TASK GOAL = Could you write out, exactly as they stand, only the lines in the listing below from the line with "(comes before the" to the line with "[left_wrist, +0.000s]", both ends included, without the pictures?

=== Begin Enclosure ===

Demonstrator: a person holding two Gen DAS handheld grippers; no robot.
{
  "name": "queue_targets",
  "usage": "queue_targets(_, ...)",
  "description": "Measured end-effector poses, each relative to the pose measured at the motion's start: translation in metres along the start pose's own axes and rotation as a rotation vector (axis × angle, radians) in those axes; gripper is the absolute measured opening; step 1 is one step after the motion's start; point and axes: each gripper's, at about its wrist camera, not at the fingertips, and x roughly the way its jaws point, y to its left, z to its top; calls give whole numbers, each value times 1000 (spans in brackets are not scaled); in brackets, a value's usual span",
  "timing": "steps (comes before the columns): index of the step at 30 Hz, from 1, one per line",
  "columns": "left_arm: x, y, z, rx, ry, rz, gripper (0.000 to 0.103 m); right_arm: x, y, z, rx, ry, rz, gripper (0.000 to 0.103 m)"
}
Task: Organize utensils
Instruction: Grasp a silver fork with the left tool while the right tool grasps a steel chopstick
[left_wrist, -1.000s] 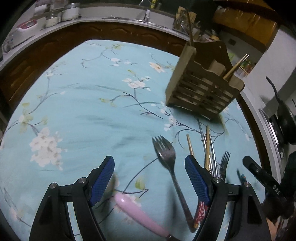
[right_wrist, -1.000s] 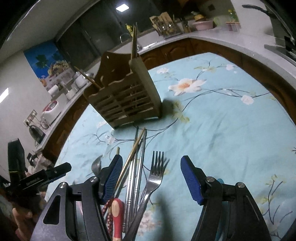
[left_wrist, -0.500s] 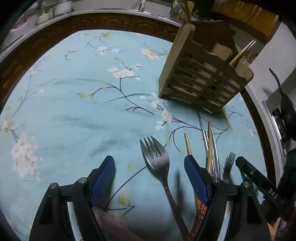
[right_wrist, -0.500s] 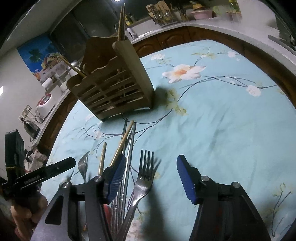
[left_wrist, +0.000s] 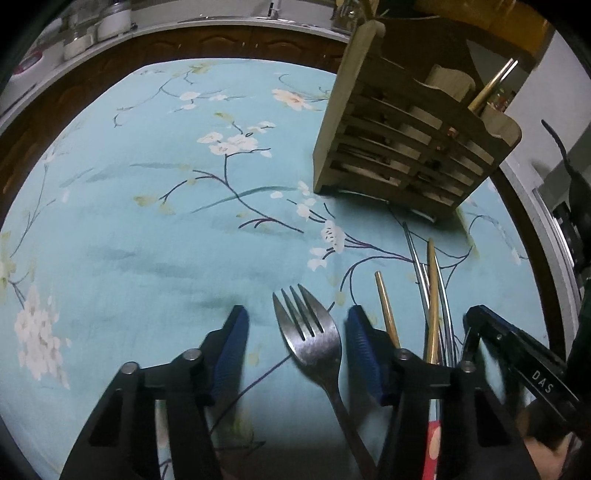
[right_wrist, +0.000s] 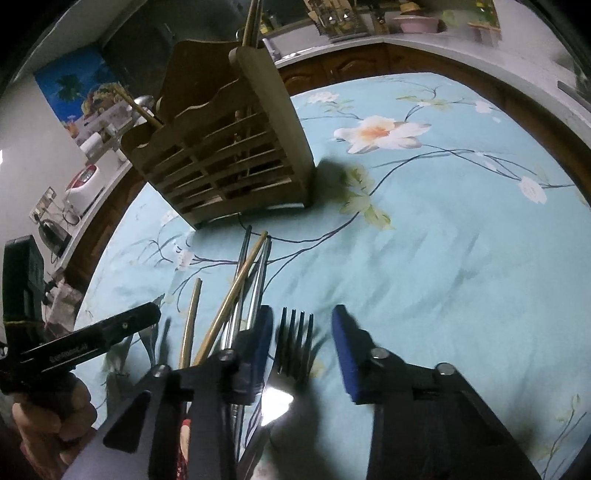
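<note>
A wooden slatted utensil caddy (left_wrist: 406, 147) (right_wrist: 229, 162) stands on the blue floral tablecloth and holds a few chopsticks. My left gripper (left_wrist: 297, 339) is open, its blue pads on either side of a steel fork (left_wrist: 314, 336) lying on the cloth. My right gripper (right_wrist: 301, 343) is open around a second fork (right_wrist: 295, 343). Gold and steel chopsticks (left_wrist: 432, 295) (right_wrist: 236, 291) lie in a bundle between the two forks. The right gripper's finger shows at the edge of the left wrist view (left_wrist: 517, 350).
The round table's wooden rim (left_wrist: 221, 44) curves behind the cloth. A kitchen counter with jars (left_wrist: 99, 26) and appliances (right_wrist: 81, 181) runs beyond it. A red patterned handle (left_wrist: 430, 443) lies under the right pad.
Both grippers have moved forward and down over their forks and narrowed their openings. The pink-handled utensil has dropped out of the left wrist view. The caddy looks closer.
</note>
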Motion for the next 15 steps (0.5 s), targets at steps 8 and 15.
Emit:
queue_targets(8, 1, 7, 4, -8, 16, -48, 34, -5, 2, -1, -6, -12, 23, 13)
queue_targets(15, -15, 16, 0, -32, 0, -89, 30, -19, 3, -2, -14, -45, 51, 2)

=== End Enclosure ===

WRITTEN RESPONSE =
  "timing": "steps (comes before the columns): index of the step at 30 Hz, from 1, one per line",
  "columns": "left_arm: x, y, z, rx, ry, rz, gripper (0.000 to 0.103 m); right_arm: x, y, z, rx, ry, rz, gripper (0.000 to 0.103 m)"
}
Task: Organize utensils
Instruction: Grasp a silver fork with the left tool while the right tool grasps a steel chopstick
[left_wrist, -1.000s] 
[right_wrist, -1.000s] 
[left_wrist, -0.500s] 
[right_wrist, -0.500s] 
[left_wrist, +0.000s] 

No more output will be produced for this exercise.